> **Task statement**: Repeat exactly, and only, the lines of the material below from the one that contains "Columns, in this" through its final line.

> **Material provided**:
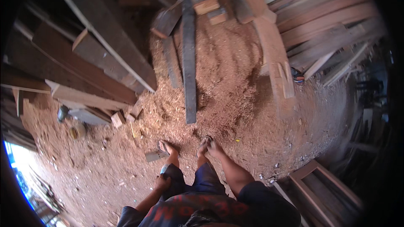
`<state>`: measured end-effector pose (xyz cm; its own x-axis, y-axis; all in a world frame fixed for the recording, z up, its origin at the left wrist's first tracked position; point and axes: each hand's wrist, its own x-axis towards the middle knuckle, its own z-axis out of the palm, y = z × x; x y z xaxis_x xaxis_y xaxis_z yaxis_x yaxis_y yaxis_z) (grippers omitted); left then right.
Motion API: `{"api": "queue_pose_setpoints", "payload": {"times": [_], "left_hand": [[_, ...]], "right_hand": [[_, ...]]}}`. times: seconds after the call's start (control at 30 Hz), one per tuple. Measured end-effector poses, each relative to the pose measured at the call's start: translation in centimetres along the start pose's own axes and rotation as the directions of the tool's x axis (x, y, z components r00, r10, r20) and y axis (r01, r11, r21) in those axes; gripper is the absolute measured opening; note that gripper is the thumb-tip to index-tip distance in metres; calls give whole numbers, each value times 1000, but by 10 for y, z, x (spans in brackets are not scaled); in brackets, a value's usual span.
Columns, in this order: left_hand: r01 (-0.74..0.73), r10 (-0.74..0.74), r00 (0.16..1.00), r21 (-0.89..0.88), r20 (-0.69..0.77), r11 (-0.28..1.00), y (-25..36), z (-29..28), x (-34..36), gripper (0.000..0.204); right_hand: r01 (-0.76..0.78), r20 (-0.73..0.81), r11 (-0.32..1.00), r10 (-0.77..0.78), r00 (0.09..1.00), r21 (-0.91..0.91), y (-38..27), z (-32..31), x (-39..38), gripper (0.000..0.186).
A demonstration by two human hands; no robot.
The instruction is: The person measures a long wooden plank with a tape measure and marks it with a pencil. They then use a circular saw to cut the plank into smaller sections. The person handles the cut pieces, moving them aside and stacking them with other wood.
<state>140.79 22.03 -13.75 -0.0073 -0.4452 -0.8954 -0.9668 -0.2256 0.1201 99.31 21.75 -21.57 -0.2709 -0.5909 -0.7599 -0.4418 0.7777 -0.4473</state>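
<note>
My right arm reaches down to my right foot (203,147). My right hand (215,148) is beside its toes, near a small dark thing (207,138) that I cannot make out. The fingers are too small and blurred to read. My left hand (161,182) rests against my left thigh on the dark shorts (174,183), its fingers partly hidden. A pale blue patch (164,168) shows just beyond it. My left foot (168,148) stands by a short flat board (155,156). Ahead of my feet lies a long dark plank (189,71).
Wood shavings (223,84) cover the ground ahead. Stacked boards (92,54) crowd the left, with more timber (328,12) at the far right. A wooden frame (309,170) lies at the near right. A yellowish container (77,132) and small wood blocks (118,120) sit at the left.
</note>
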Motion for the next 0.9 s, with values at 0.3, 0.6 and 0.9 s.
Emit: {"api": "queue_pose_setpoints", "payload": {"times": [0.3,0.6,0.9], "left_hand": [[-73,70,997,-88,-39,993,72,-21,63,85],[-450,472,875,182,-104,874,359,-6,100,74],[-651,639,752,330,161,683,528,78,87,66]], "right_hand": [[-348,-7,937,348,937,-37,349,33,-218,60],[92,-347,479,477,808,873,320,-106,-246,24],[-38,-232,549,413,880,835,323,-171,-283,32]]}}
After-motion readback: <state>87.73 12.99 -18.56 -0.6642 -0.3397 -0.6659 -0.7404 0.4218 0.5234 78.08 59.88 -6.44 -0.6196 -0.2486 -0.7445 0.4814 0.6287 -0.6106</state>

> **Worked solution**:
Columns, in this order: left_hand: r01 (-0.74..0.73), r10 (-0.74..0.74), r00 (0.16..1.00), r21 (-0.89..0.88), r20 (-0.69..0.77), r11 (-0.28..1.00), y (-25..36), z (-29..28), x (-34..36), gripper (0.000..0.204); right_hand: r01 (-0.76..0.78), r20 (-0.73..0.81), r11 (-0.32..1.00), r10 (-0.77..0.78), r00 (0.09..1.00), r21 (-0.91..0.91), y (-38..27), z (-32..31), x (-39..38), gripper (0.000..0.186).
A demonstration by two human hands; no robot.
The instruction is: The person measures a long wooden plank with a tape measure and marks it with a pencil. They then use a circular saw to cut the plank into smaller sections. The person handles the cut pieces, moving them aside and stacking them with other wood.
<state>140.79 22.03 -13.75 -0.0073 -0.4452 -0.8954 -0.9668 -0.2256 0.1201 99.31 21.75 -21.57 -0.2709 -0.5909 -0.7599 -0.4418 0.7777 -0.4473</state>
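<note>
My right arm reaches down to my right foot (203,147). My right hand (215,148) is beside its toes, near a small dark thing (207,138) that I cannot make out. The fingers are too small and blurred to read. My left hand (161,182) rests against my left thigh on the dark shorts (174,183), its fingers partly hidden. A pale blue patch (164,168) shows just beyond it. My left foot (168,148) stands by a short flat board (155,156). Ahead of my feet lies a long dark plank (189,71).
Wood shavings (223,84) cover the ground ahead. Stacked boards (92,54) crowd the left, with more timber (328,12) at the far right. A wooden frame (309,170) lies at the near right. A yellowish container (77,132) and small wood blocks (118,120) sit at the left.
</note>
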Motion for the next 0.9 s, with values at 0.3, 0.6 and 0.9 s.
Emit: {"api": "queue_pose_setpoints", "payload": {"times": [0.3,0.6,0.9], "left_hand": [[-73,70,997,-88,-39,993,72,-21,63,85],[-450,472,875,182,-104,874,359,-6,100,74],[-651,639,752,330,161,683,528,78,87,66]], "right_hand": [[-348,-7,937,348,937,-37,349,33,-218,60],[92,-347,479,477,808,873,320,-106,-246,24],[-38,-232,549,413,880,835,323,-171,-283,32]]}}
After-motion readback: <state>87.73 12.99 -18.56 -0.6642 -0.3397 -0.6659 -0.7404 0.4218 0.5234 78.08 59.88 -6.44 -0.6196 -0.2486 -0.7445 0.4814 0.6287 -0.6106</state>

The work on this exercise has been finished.